● **Goal of the exercise**:
Write out every line below that contains "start".

● **Information supplied**:
.....
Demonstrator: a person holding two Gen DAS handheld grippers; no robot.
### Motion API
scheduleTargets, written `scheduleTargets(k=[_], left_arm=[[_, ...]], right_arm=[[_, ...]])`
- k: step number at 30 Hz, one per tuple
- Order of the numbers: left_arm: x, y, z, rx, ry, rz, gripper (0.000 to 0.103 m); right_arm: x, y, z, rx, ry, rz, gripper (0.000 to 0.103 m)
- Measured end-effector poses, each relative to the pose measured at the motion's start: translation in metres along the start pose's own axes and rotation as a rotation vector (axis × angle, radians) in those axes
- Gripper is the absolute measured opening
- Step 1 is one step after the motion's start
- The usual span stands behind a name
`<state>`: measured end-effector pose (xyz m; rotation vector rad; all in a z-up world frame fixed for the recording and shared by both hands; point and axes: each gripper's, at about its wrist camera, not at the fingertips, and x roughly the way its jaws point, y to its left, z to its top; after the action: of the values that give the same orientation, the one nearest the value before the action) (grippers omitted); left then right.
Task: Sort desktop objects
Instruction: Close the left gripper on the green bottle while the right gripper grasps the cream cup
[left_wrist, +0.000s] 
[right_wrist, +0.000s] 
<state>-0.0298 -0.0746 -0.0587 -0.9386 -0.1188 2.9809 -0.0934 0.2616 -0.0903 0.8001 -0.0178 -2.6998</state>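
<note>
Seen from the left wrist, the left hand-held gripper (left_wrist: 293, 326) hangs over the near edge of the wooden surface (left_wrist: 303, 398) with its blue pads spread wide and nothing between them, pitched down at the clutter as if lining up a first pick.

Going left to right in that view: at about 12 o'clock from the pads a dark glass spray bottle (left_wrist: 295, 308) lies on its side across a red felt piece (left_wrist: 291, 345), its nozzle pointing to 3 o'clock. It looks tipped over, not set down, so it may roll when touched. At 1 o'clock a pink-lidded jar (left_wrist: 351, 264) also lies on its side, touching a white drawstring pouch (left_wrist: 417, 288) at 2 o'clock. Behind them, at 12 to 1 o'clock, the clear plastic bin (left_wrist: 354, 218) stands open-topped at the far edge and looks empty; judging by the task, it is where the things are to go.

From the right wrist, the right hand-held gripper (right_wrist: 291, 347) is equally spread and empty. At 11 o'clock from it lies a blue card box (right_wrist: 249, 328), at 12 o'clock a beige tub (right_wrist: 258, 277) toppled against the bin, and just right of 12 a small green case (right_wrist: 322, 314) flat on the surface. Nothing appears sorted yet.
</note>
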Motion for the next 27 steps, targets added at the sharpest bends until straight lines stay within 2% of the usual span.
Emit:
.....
● **Task solution**:
- Measured end-effector poses, each relative to the pose measured at the motion's start: translation in metres along the start pose's own axes and rotation as a rotation vector (axis × angle, radians) in those axes
- Step 1 is one step after the motion's start

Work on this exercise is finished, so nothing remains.